# What to work on:
From the records below, transcribe only the lines running from the one with "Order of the" through the one with "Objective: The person". Keep both of those end lines.
=== Data for this exercise ===
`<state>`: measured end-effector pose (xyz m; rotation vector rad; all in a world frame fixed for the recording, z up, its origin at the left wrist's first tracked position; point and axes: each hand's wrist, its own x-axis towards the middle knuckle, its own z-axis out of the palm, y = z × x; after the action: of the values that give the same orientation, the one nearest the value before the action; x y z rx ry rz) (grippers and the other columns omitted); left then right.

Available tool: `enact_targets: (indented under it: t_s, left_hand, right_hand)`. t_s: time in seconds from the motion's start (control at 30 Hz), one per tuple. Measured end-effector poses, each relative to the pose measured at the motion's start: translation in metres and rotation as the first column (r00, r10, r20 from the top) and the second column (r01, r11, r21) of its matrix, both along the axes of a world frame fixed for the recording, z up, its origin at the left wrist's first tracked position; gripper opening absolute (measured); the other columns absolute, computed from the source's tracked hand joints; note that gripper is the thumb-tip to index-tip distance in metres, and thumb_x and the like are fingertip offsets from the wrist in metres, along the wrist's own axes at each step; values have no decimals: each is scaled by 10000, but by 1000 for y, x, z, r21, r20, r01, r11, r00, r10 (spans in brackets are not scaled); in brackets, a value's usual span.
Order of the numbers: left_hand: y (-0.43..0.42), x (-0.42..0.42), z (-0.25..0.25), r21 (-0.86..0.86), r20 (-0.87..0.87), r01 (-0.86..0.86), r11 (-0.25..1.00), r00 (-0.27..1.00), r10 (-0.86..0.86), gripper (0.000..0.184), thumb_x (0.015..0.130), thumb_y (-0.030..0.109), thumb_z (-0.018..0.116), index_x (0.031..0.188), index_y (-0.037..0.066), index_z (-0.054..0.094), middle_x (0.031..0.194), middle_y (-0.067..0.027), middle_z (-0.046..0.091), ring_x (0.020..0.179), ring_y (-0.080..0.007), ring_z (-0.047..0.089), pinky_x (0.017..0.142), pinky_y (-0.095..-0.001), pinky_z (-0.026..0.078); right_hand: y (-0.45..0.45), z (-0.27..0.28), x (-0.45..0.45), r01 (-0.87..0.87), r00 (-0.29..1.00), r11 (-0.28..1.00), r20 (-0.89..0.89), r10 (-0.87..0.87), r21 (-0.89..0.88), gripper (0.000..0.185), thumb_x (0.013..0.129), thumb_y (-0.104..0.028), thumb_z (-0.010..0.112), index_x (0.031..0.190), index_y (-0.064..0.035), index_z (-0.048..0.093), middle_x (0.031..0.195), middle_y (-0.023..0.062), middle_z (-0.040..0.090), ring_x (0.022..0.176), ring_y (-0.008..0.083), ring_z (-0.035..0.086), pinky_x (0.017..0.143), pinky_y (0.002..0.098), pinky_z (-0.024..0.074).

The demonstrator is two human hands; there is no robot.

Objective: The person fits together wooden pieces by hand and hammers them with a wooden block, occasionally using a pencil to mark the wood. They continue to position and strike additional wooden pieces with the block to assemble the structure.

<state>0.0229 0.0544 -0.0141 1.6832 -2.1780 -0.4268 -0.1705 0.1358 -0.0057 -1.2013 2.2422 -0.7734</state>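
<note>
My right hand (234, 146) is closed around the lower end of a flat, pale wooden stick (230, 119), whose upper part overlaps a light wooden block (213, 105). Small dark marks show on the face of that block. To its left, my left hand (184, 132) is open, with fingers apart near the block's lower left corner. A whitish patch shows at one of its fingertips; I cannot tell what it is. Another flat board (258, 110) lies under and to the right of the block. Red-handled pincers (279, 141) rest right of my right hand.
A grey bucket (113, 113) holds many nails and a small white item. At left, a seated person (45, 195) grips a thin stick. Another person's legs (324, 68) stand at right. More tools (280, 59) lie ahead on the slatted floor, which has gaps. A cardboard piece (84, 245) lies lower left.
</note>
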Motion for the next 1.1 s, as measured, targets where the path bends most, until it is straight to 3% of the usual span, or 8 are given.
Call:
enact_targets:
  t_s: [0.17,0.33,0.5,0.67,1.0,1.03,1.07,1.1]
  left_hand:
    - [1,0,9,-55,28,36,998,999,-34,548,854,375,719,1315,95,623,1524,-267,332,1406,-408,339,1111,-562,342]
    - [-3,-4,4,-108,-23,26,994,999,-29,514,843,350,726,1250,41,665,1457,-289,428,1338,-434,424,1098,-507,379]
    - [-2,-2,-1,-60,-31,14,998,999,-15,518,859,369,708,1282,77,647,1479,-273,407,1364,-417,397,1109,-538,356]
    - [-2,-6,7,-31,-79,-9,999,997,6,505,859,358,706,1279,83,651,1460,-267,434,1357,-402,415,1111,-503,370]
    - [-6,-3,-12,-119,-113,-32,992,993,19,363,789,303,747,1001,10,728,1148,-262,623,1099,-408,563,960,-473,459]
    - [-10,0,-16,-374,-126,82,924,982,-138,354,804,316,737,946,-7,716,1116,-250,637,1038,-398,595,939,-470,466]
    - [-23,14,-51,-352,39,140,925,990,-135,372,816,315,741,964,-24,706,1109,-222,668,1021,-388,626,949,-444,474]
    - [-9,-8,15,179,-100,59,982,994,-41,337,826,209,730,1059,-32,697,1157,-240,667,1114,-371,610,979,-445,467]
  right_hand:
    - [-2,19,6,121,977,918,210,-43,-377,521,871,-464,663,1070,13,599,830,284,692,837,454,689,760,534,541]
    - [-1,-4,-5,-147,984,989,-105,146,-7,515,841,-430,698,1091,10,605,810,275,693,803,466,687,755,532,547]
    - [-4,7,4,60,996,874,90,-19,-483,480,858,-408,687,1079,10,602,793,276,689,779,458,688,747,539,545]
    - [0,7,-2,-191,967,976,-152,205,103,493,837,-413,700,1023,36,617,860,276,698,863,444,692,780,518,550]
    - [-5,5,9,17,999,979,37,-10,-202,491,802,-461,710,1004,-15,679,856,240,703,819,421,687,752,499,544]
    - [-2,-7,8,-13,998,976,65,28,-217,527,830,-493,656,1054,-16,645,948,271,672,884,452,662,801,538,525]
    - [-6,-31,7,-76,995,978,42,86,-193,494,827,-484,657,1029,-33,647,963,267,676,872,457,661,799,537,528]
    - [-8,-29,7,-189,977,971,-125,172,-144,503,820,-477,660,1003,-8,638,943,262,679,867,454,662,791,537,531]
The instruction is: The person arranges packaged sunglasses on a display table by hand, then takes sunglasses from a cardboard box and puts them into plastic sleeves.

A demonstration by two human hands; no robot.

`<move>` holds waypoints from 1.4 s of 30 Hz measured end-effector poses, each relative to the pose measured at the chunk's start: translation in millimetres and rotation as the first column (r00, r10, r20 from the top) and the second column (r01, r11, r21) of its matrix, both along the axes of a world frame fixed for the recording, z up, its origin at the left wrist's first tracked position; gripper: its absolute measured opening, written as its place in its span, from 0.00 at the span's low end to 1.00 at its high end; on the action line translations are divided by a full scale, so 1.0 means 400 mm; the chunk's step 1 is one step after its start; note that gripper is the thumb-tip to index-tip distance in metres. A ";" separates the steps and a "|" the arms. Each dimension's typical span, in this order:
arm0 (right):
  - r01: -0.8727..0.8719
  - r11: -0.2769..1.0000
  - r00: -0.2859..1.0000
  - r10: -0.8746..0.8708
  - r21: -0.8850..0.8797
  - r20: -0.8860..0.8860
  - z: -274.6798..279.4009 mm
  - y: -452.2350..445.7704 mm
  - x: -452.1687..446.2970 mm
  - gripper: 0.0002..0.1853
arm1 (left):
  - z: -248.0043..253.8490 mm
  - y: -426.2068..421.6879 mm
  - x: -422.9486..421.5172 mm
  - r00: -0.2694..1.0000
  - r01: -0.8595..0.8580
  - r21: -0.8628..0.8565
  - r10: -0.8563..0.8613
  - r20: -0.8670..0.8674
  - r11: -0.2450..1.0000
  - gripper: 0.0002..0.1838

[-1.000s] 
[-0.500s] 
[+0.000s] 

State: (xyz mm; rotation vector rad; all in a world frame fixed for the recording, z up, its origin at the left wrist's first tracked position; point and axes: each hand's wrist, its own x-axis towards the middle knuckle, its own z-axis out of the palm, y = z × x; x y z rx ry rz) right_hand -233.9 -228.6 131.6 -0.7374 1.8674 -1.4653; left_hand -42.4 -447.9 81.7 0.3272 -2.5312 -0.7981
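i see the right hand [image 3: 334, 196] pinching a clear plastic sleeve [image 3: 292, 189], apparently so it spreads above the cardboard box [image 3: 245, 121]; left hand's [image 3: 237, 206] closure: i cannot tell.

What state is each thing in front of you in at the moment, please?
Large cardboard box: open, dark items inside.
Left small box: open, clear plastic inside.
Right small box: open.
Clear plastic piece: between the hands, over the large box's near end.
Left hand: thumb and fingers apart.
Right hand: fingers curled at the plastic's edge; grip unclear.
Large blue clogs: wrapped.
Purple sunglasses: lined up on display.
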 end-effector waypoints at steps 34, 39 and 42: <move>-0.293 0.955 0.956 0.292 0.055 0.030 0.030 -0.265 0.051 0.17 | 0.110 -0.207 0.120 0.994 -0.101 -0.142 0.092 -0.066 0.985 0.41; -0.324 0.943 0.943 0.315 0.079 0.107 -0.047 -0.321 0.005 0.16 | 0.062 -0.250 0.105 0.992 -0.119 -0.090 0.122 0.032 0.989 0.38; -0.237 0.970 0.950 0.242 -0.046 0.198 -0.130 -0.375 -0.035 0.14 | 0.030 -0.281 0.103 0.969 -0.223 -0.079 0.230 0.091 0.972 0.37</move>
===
# Answer:
Order of the numbers: left_hand: y (-0.43..0.42), x (-0.42..0.42), z (-0.25..0.25), r21 (-0.86..0.86), r20 (-0.87..0.87), r01 (-0.86..0.86), r11 (-0.25..1.00), r00 (-0.27..1.00), r10 (-0.86..0.86), gripper (0.000..0.184), thumb_x (0.015..0.130), thumb_y (-0.030..0.109), thumb_z (-0.018..0.116), index_x (0.031..0.188), index_y (-0.037..0.066), index_z (-0.054..0.094), middle_x (0.031..0.194), middle_y (-0.067..0.027), middle_z (-0.046..0.091), ring_x (0.020..0.179), ring_y (-0.080..0.007), ring_z (-0.047..0.089), pinky_x (0.017..0.142), pinky_y (-0.095..-0.001), pinky_z (-0.026..0.078); right_hand: y (-0.45..0.45), z (-0.27..0.28), x (-0.45..0.45), r01 (-0.87..0.87), r00 (-0.29..1.00), r11 (-0.28..1.00), r20 (-0.89..0.89), r10 (-0.87..0.87), r21 (-0.89..0.88), gripper (0.000..0.185), thumb_x (0.013..0.129), thumb_y (-0.104..0.028), thumb_z (-0.010..0.112), index_x (0.031..0.190), index_y (-0.064..0.035), index_z (-0.048..0.093), middle_x (0.031..0.195), middle_y (-0.023..0.062), middle_z (-0.040..0.090), ring_x (0.022..0.176), ring_y (-0.008..0.083), ring_z (-0.035..0.086), pinky_x (0.017..0.143), pinky_y (0.002..0.098), pinky_z (-0.024..0.074).

The demonstrator is two human hands; there is no robot.

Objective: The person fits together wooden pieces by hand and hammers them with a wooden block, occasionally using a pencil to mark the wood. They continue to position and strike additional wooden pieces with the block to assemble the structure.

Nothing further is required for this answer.